# Problem to work on:
Please write out only the lines from the one containing "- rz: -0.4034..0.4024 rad" through the last line of the listing. Do not include pictures.

# Data section:

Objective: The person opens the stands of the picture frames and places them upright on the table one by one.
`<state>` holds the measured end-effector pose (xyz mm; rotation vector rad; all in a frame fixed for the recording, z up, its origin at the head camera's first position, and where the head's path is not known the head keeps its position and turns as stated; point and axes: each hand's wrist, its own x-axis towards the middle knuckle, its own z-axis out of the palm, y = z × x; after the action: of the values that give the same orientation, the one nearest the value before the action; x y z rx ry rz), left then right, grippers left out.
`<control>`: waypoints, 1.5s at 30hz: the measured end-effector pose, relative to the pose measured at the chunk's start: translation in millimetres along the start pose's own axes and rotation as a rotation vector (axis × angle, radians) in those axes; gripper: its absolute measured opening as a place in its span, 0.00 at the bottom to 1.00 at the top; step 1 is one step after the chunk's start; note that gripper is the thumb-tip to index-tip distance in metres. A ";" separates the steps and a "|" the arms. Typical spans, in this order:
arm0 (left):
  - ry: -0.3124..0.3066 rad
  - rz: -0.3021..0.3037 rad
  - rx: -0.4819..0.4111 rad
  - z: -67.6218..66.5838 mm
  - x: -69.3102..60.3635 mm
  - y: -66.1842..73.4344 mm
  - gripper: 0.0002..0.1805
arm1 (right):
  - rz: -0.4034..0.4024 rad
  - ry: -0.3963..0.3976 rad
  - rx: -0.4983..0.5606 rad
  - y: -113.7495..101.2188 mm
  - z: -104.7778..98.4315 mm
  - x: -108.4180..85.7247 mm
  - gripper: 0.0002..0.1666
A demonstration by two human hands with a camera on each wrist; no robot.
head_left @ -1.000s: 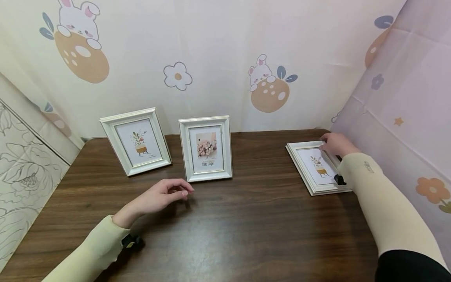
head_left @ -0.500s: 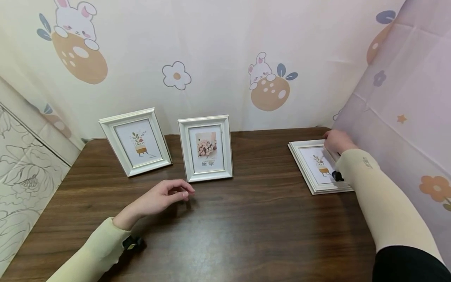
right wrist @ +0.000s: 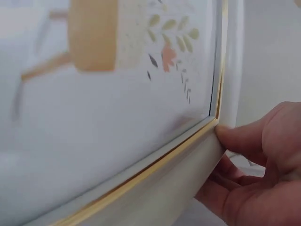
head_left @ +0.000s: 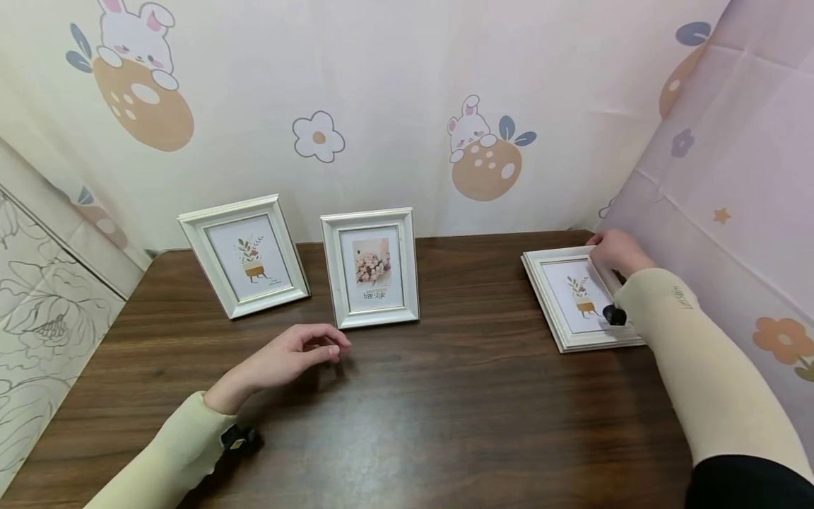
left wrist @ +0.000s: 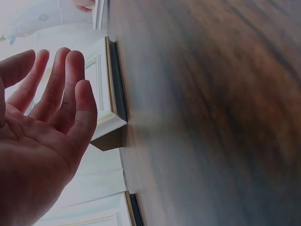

# Task output:
  - rz: -0.4034..0.4024 rad
  - ry: -0.3963..0.3976 rad
  - rx: -0.4983..0.5606 rad
  - y: -113.7495..101.2188 mm
  - z: -104.7778..98.4315 mm
  - x: -108.4180..85.7247 mm
  - gripper: 0.0002..0.1666
A demonstration by two human hands with a camera on each wrist; no robot.
head_left @ -1.000s: 
head_left @ -0.500s: 
right wrist @ +0.000s: 
head_left @ +0.000s: 
left wrist @ +0.000s: 

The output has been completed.